Restate word for word the lines below that run from the one holding "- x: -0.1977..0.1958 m" through the one holding "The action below", inclusive. Pictures don't belong in the copy.

::: Given records :::

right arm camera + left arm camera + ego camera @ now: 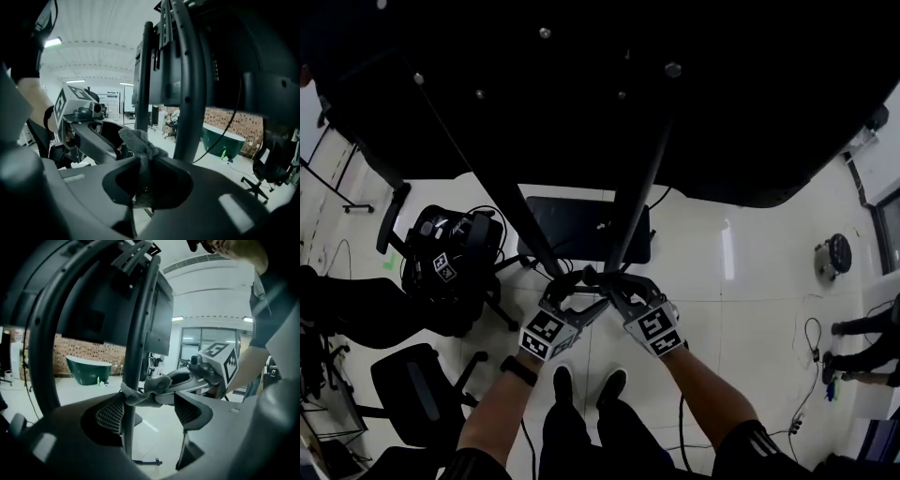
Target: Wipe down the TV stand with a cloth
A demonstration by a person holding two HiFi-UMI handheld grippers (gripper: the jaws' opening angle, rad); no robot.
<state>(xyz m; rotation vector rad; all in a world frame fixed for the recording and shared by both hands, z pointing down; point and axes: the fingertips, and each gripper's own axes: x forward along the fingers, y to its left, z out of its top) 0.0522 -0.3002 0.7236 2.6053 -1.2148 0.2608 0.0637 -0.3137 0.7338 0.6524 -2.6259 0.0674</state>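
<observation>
The black TV stand has two slanted poles (pixel 639 192) running down to a dark base (pixel 581 230) under the big screen (pixel 581 84). Both grippers meet low at those poles. My right gripper (pixel 142 183) is shut on a grey cloth (pixel 139 142), and the cloth (pixel 151 386) presses against one pole (pixel 133 357). My left gripper (pixel 149 413) is open, its jaws set wide on either side of that pole, the pole close to the left pad. In the head view the left gripper (pixel 569 284) and right gripper (pixel 602 278) nearly touch.
Black office chairs (pixel 450 255) (pixel 417 384) stand on the white floor at the left. Cables and a round device (pixel 836 253) lie at the right. A green bathtub (pixel 89 370) sits by a brick wall behind the stand. The person's shoes (pixel 586 384) are just below the grippers.
</observation>
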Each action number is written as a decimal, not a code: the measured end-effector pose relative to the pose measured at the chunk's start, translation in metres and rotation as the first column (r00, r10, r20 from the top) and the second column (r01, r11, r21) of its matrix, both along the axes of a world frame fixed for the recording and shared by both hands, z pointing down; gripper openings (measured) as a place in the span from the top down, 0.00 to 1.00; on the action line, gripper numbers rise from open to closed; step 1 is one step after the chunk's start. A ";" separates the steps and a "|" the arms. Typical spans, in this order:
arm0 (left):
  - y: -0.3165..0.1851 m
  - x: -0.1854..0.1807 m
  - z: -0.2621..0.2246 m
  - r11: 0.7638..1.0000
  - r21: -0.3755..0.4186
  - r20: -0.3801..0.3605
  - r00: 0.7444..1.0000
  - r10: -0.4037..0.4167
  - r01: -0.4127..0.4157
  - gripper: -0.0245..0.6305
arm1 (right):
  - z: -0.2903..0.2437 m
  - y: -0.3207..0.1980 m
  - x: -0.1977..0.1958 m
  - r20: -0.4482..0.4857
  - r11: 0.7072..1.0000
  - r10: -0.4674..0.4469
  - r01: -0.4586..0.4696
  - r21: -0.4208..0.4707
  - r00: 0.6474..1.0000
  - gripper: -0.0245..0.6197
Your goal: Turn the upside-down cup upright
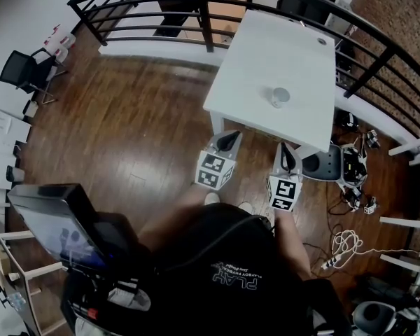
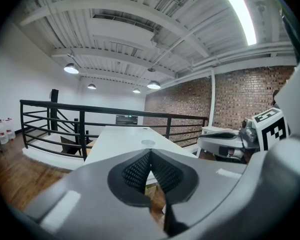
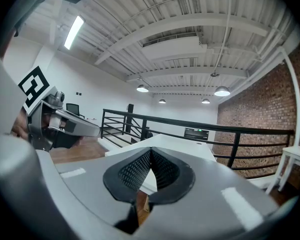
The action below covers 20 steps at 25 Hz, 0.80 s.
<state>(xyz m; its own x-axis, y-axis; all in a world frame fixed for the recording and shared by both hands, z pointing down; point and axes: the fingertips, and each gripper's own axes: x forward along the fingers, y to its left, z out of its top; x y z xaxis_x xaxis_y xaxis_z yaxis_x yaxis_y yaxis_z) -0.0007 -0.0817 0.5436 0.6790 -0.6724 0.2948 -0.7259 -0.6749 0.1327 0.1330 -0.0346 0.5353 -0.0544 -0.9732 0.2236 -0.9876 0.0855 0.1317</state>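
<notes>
A small clear cup (image 1: 280, 96) stands on the white table (image 1: 266, 54), near its front right part; in the left gripper view the cup (image 2: 148, 142) shows as a pale disc just above the jaws. Both grippers hang short of the table's front edge, over the wooden floor. My left gripper (image 1: 229, 138) is shut and empty, its ribbed pads meeting (image 2: 150, 153). My right gripper (image 1: 285, 148) is shut as well, with nothing between its pads (image 3: 150, 151). Each gripper sees the other at its side: the right gripper (image 2: 230, 143) and the left gripper (image 3: 60, 120).
A black metal railing (image 1: 196, 12) runs behind and to the right of the table. A grey office chair (image 1: 320, 165) stands at the table's front right corner, with cables (image 1: 346, 243) on the floor beyond. A black chair (image 1: 21, 68) is far left, a dark screen (image 1: 52, 222) lower left.
</notes>
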 end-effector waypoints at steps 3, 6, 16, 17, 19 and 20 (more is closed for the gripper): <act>-0.002 -0.001 0.001 1.000 -0.002 0.003 1.000 -0.001 0.001 0.97 | 0.001 -0.002 -0.001 0.001 1.000 -0.002 0.002 -0.001 1.000 0.94; -0.002 -0.002 0.002 1.000 -0.003 0.006 1.000 -0.003 0.003 0.97 | 0.000 -0.003 -0.003 0.002 1.000 -0.008 0.008 0.008 1.000 0.94; -0.008 0.001 0.005 1.000 -0.007 0.008 1.000 -0.002 0.002 0.97 | 0.003 -0.009 -0.002 -0.003 1.000 -0.013 0.013 -0.002 1.000 0.94; -0.009 0.002 0.006 1.000 -0.008 0.009 1.000 -0.001 0.001 0.97 | 0.003 -0.010 -0.002 -0.003 1.000 -0.014 0.014 0.001 1.000 0.94; -0.010 0.004 0.006 1.000 -0.008 0.008 1.000 0.000 0.000 0.97 | 0.004 -0.011 0.000 -0.003 1.000 -0.010 0.010 -0.005 1.000 0.94; -0.012 0.005 0.006 1.000 -0.007 0.008 1.000 0.001 -0.001 0.97 | 0.006 -0.011 0.002 -0.005 1.000 -0.005 0.004 -0.018 1.000 0.94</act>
<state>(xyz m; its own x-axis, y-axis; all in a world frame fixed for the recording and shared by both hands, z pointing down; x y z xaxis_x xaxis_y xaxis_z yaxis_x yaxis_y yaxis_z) 0.0041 -0.0934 0.5495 0.6772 -0.6697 0.3048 -0.7264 -0.6745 0.1319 0.1345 -0.0459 0.5412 -0.0576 -0.9688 0.2412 -0.9865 0.0923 0.1351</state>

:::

Solution for this task
  - x: -0.1977..0.1958 m
  - r20: -0.4482..0.4857
  - r11: 0.7072..1.0000
  - r10: -0.4674..0.4469
  - r01: -0.4586..0.4696
  - r21: -0.4208..0.4707
  - r00: 0.6474..1.0000
  - gripper: -0.0245..0.6197
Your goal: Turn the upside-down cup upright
The action below covers 20 steps at 25 Hz, 0.80 s.

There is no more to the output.